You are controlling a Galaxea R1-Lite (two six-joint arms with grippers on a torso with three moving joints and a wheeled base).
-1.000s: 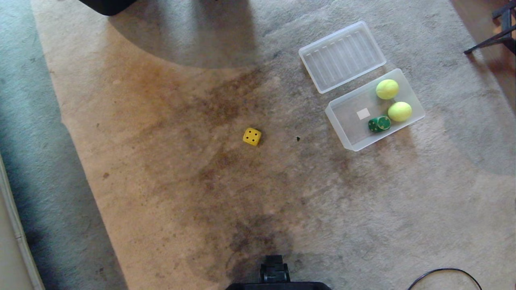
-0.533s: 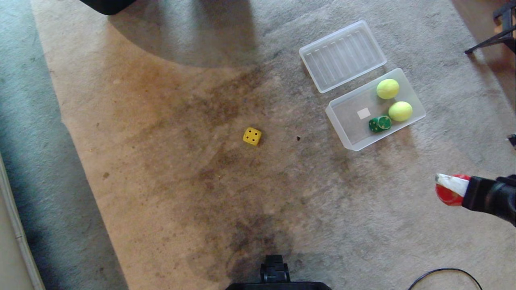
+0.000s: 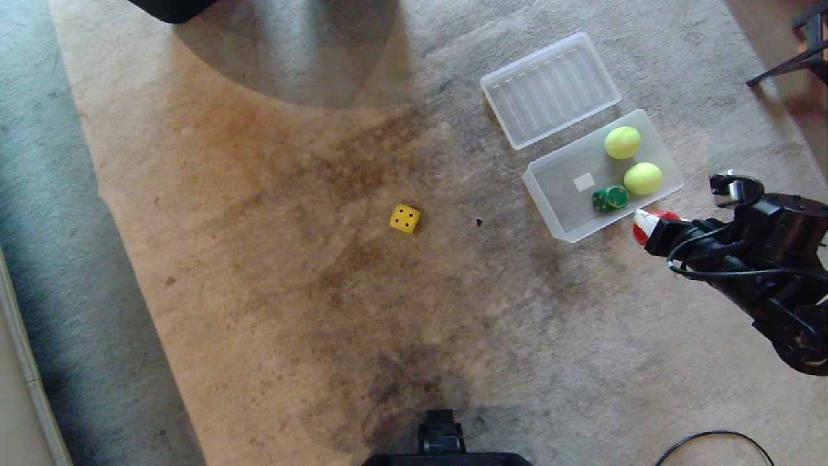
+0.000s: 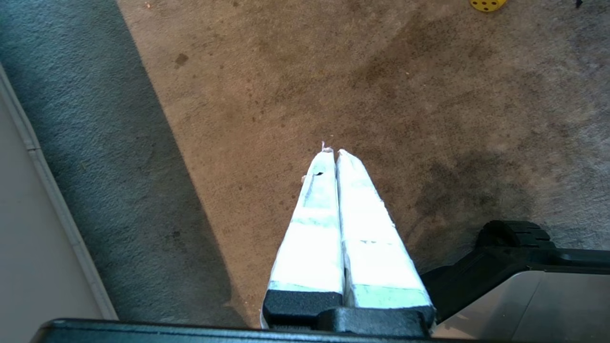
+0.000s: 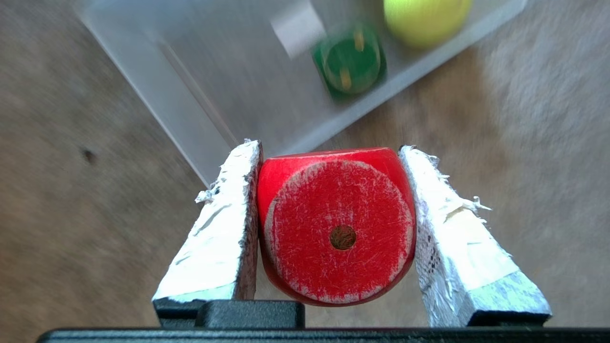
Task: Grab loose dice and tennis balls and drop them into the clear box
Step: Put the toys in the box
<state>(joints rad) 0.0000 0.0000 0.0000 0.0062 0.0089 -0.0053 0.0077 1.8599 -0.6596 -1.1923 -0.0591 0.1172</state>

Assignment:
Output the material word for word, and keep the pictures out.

Finished exercise:
You are controlling a Galaxea R1-Lite (two six-joint arms with grippers on a torso with three moving joints and a wheeled base).
-1.000s: 
-0.533s: 
+0.000s: 
+0.000s: 
+0.000s: 
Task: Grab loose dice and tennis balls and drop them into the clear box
Step: Put the toys in the box
<state>(joints rad) 0.0000 0.0000 0.0000 0.0062 0.0089 -0.0053 0.0077 1.8599 -0.6596 -1.1923 -0.0591 0.1172</state>

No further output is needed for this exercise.